Exercise details — Nothing but the lines below between the line holding "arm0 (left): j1" and the line holding "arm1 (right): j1", inclusive, should appear in the answer, each set down exactly.

Stored data —
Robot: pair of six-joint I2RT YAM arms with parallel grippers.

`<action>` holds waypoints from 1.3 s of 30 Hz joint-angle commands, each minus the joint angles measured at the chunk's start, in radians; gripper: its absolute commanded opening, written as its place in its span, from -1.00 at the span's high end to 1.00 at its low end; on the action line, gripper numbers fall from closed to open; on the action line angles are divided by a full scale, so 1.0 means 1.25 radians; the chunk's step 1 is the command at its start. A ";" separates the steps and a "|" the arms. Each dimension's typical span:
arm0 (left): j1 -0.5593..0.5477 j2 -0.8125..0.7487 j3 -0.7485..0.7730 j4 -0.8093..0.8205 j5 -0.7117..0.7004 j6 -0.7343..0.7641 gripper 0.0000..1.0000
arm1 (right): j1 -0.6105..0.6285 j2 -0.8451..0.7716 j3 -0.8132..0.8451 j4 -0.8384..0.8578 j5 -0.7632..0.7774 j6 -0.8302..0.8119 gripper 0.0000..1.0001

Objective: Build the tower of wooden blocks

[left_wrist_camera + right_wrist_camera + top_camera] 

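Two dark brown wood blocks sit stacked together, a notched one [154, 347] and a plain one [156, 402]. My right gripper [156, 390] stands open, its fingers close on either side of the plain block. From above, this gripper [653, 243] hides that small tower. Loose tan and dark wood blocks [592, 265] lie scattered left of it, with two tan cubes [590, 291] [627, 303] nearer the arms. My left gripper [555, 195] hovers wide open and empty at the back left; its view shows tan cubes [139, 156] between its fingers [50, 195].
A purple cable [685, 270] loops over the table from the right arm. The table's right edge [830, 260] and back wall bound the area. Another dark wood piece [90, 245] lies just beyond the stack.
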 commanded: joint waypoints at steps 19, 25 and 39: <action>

Your solution —
arm0 (left): j1 -0.5593..0.5477 j2 -0.8125..0.7487 j3 -0.7485..0.7730 j4 -0.8093..0.8205 j5 -0.7117..0.7004 j6 -0.7343..0.7641 gripper 0.0000..1.0000
arm1 (right): j1 -0.6105..0.6285 j2 -0.8451..0.7716 j3 -0.8132..0.8451 j4 -0.8384..0.8578 j5 -0.7632..0.7774 j6 -0.8302..0.8119 gripper 0.0000..1.0001

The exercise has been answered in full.